WHAT TO PRODUCE -
Exactly as they appear, reproduce the lines from the one holding "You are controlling" through the last line of the material below.
*** Begin section ***
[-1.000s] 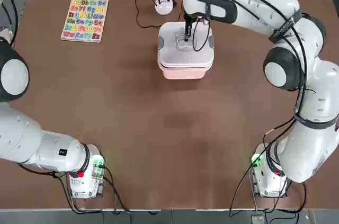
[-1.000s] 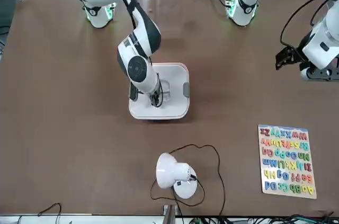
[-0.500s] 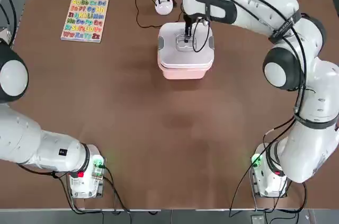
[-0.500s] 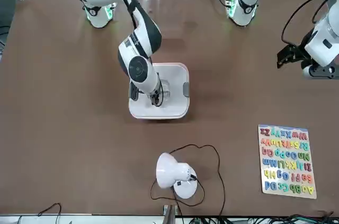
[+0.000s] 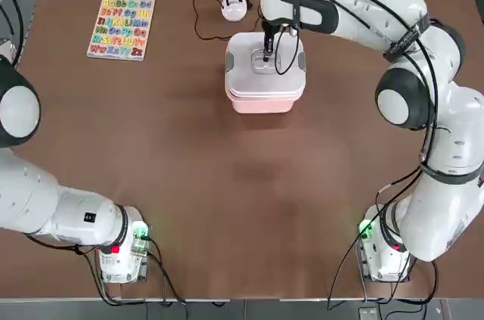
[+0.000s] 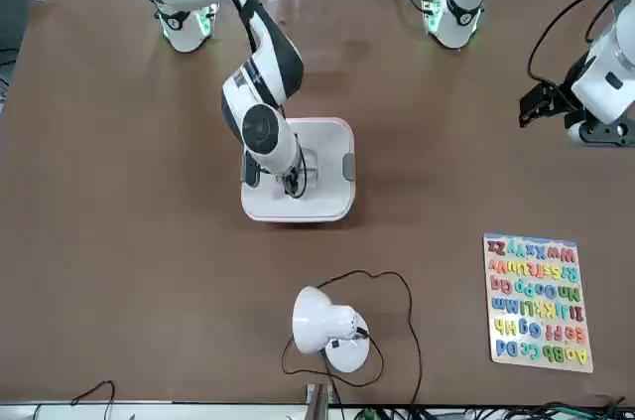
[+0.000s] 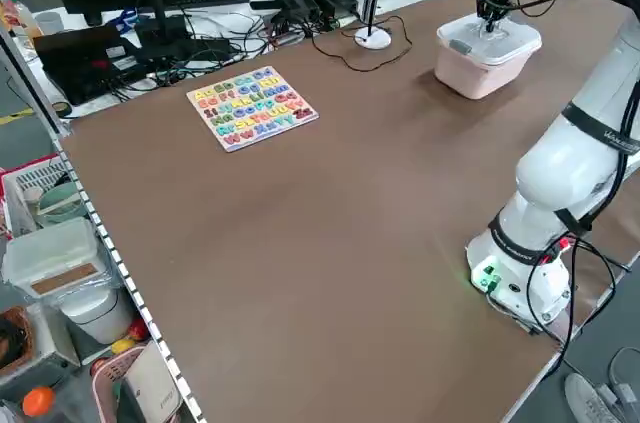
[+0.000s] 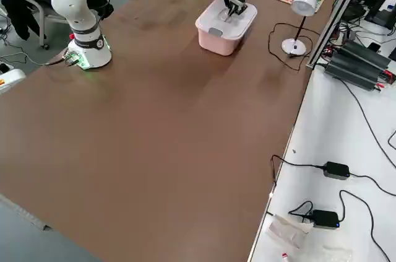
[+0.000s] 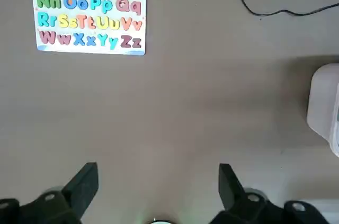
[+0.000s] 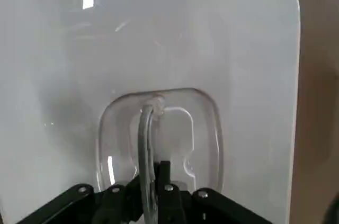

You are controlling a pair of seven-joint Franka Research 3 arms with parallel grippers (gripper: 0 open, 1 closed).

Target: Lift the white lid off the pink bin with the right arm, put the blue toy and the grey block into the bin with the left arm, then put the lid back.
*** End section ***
WRITTEN ANSWER -
You are controlling a pair of seven-joint Franka Research 3 arms with parallel grippers (gripper: 0 open, 1 closed).

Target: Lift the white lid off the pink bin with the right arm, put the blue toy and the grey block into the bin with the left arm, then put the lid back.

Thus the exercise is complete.